Was it the imposing mount of Carpegna facing the church? Was it the aesthetic rapture of the mix between the beauty erected by men and that displayed by nature?

I tried to step into the dark church but didn’t make it. I walked to the little cloister instead, holding my camera in my hand as if placing a screen between my eyes and the building could reassure me.

While taking pictures by the well, a young monk dressed in white (a Dominican?) and wearing sandals, got out of a door and came down the stairs smiling. I don’t know why but I felt the urge of justifying my presence there and said: ‘I just came here to take pictures’. He smiled and said ‘of course’. Then he disappeared and I soon heard the bells ringing.
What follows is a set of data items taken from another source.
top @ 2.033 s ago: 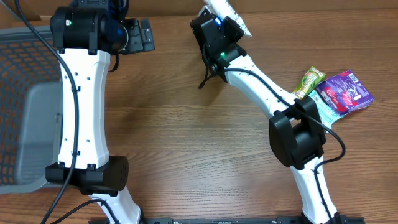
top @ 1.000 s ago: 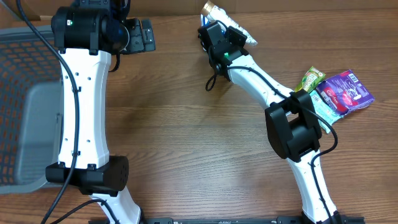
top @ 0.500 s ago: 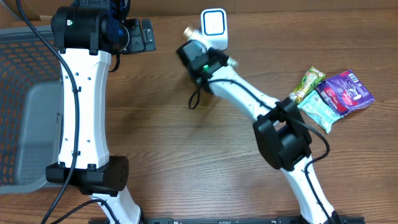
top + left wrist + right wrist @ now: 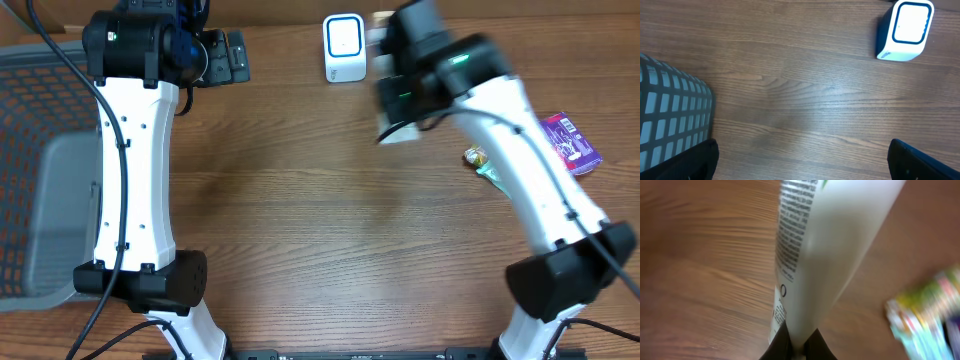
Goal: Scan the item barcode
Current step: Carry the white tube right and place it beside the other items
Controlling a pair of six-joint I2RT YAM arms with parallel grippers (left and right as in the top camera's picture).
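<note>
The item is a white packet with small black print down one side. My right gripper is shut on its lower end, and the packet stands up between the dark fingers. From overhead, a white corner of the packet shows under the right arm's wrist, just right of the white and blue scanner. The scanner also appears at the top right of the left wrist view. My left gripper hangs open over bare wood, with nothing between its fingertips.
A grey mesh basket fills the left side, and its corner shows in the left wrist view. A purple snack packet and a green and teal one lie at the right, blurred in the right wrist view.
My right arm has swung right and away from the scanner with the white packet, uncovering the scanner. The left arm has not moved.
</note>
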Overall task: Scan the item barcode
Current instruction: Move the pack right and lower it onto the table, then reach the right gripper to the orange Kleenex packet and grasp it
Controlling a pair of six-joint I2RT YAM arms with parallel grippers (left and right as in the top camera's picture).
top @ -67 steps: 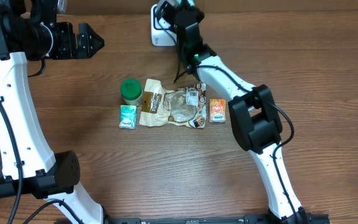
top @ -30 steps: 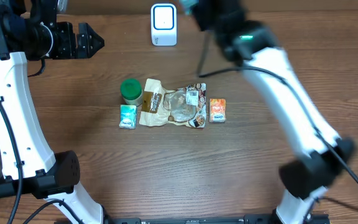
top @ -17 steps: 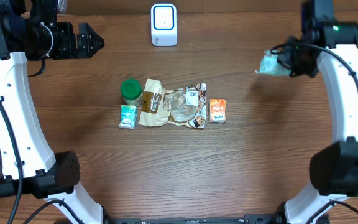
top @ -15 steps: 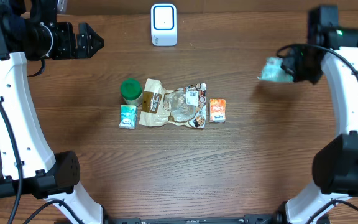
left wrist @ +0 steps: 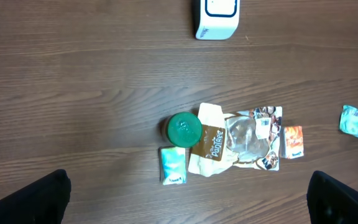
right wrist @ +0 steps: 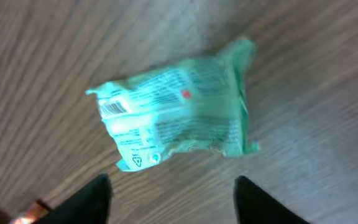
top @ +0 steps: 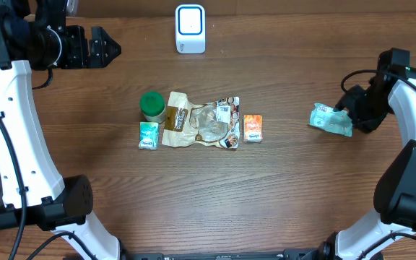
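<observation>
Overhead, the green packet point(top: 331, 119) lies flat on the tabletop point(top: 280, 202) at the far right, well apart from the white scanner point(top: 191, 29) at the far edge and from the cluster of goods in the middle. My right gripper point(top: 351, 114) sits just beside it, and the right wrist view shows my fingers point(right wrist: 98, 199) spread apart with the packet lying loose beyond them, gripped by nothing, its barcode point(right wrist: 114, 107) facing up. My left gripper point(top: 103, 47) hangs high at the far left with its jaws wide and nothing between them, looking down on the whole layout. I judge that this packet is being put aside on the right as its own pile, which would fit an item already shown to the scanner, though nothing here proves that a scan took place. Left in the middle are a green-lidded jar point(top: 152, 106), a small teal packet point(top: 148, 135), a brown and clear pouch point(top: 201, 123) and an orange packet point(top: 252, 128), all close together. If every item must be scanned, most of the work is not yet done.
</observation>
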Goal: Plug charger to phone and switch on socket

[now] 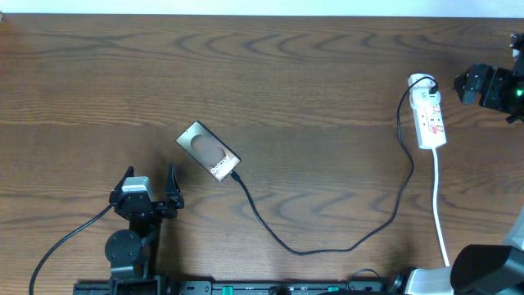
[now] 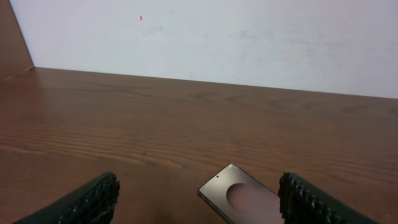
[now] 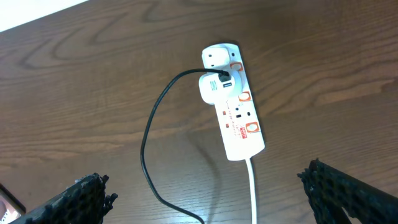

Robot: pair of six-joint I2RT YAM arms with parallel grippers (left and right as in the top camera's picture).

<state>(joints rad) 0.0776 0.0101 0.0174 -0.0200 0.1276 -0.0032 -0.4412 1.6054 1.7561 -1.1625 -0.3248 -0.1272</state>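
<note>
The flat, glossy brownish-grey phone [image 1: 209,152] lies back-up and askew left of the desk's [image 1: 311,74] middle. In the left wrist view the frame edge cuts it off and one finger [image 2: 314,202] hides part of it. The long thin black charger cable [image 3: 145,149] runs up to the phone's lower right end, but we cannot tell whether its tip is seated. Its other end enters a white adapter block [image 3: 214,88] on the white elongated power strip [image 3: 239,124] at the far right. We cannot make out how the strip's three red-marked switches are set. A thicker white cord [image 1: 440,205] trails from the strip toward the near edge. The left end effector [image 1: 150,172] sits low near the phone, spread wide and empty. The right end effector [image 3: 205,186] hangs over the strip, tilted down, also wide and empty. We count one phone, one cable, one strip and two arms.
</note>
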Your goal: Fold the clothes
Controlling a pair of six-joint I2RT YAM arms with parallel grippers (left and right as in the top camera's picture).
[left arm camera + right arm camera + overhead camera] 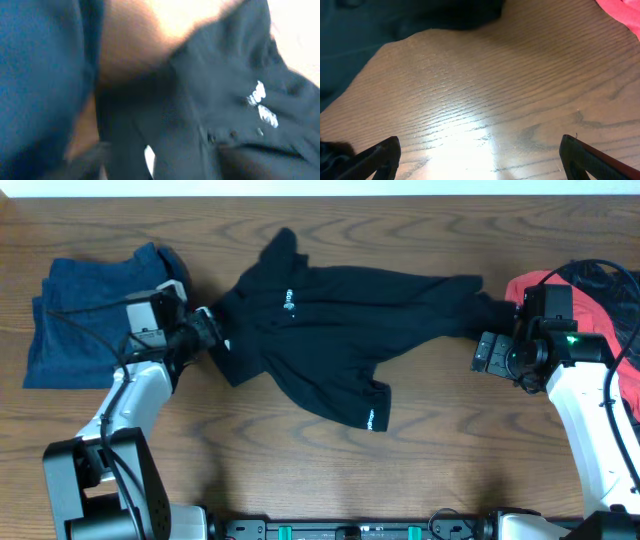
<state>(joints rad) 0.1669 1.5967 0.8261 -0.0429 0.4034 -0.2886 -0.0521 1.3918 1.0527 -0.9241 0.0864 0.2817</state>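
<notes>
The left hand (208, 326) sits at the black shirt's (330, 320) left edge, its grip impossible to tell, while the right hand (488, 350) spreads wide above the table (300, 470) by the shirt's right end.

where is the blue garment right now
In the overhead view the blue garment lies at the left end of the table, on the robot's left; the left gripper sits between it and the spread black shirt.

a black garment (330, 320) lies spread across the middle of the wooden table (300, 470). the left gripper (207, 328) meets its left edge, beside blue clothes (85, 315). the right gripper (488, 350) sits near its right sleeve, beside red cloth (528, 282).
</notes>
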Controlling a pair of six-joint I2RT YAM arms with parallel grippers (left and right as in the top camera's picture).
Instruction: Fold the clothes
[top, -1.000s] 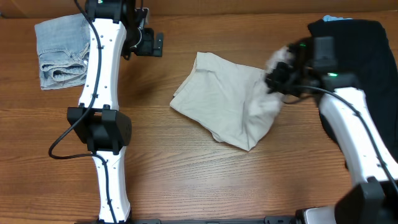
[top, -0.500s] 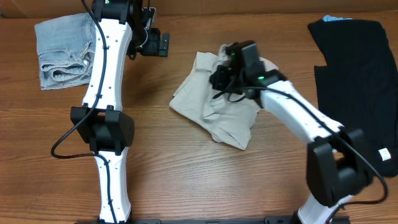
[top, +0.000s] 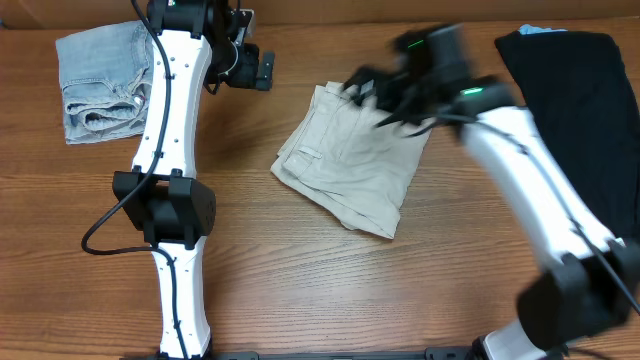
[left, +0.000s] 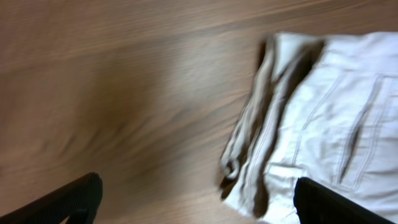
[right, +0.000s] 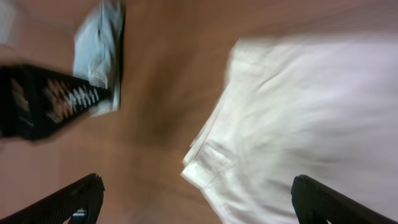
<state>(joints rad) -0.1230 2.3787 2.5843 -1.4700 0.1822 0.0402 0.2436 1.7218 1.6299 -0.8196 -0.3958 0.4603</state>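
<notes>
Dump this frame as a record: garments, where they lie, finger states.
beige shorts: table centre, lying flat, layered edge toward the left arm
denim shorts: far left corner
black garment: far right side
left fingers: open, empty, beside the beige shorts' edge
right fingers: open, empty, over the beige shorts, blurred
table: wood

Light beige cotton shorts (top: 350, 165) lie folded in a rough, skewed rectangle at the centre of the wooden table (top: 300, 280), stitched pocket seams facing up and their layered edges bunched along the left side. Faded blue denim shorts (top: 100, 80) sit folded and rumpled at the far left corner. A black garment (top: 575, 120) spreads flat along the right edge, well apart from both.
</notes>
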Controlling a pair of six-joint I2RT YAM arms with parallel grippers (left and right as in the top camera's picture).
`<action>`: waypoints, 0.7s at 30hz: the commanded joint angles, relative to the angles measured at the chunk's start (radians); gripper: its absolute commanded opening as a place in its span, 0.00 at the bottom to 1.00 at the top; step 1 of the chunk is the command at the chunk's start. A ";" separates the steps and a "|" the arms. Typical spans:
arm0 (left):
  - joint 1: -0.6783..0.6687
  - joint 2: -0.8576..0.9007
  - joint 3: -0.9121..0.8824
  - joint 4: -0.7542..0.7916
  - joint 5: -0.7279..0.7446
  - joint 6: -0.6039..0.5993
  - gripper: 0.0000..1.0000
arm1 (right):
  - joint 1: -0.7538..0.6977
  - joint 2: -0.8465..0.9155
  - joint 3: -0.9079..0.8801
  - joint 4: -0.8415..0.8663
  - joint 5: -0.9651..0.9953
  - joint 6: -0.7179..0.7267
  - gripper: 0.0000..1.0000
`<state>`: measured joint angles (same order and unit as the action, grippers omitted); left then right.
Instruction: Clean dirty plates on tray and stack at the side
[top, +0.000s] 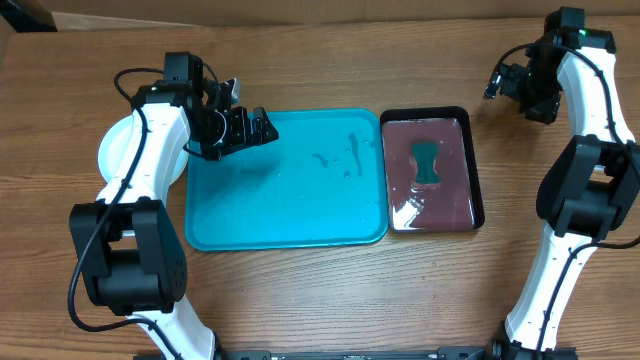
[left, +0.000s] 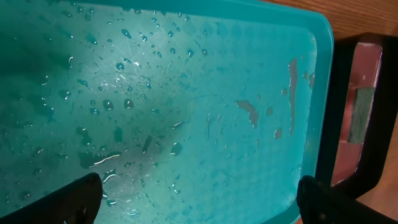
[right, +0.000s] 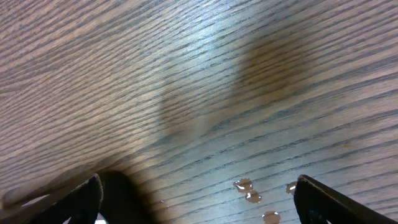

He disappeared as quickly as he had appeared. This made me doubt for a second that what I had just seen was actually real.

Anyway, I headed towards the church entrance, determined to enter this time. However the sudden buzz of a bee, too noisy for my nerves, made me jump. It sounded as if someone had cut the thick silence all around.

I finally entered the dark church but did not have the guts to walk more than a few steps inside. I took 2 pictures, turned around and… walked outside as fast as I could.

What happened to me? I entered hundreds of such churches in Italy, even in much more remote places, and never felt that way.

Do I need some rest? Am I highly strung? Or is it that I’m not used anymore to being alone, by myself and with myself?

I had stopped to take pictures but that church really taught me a lesson.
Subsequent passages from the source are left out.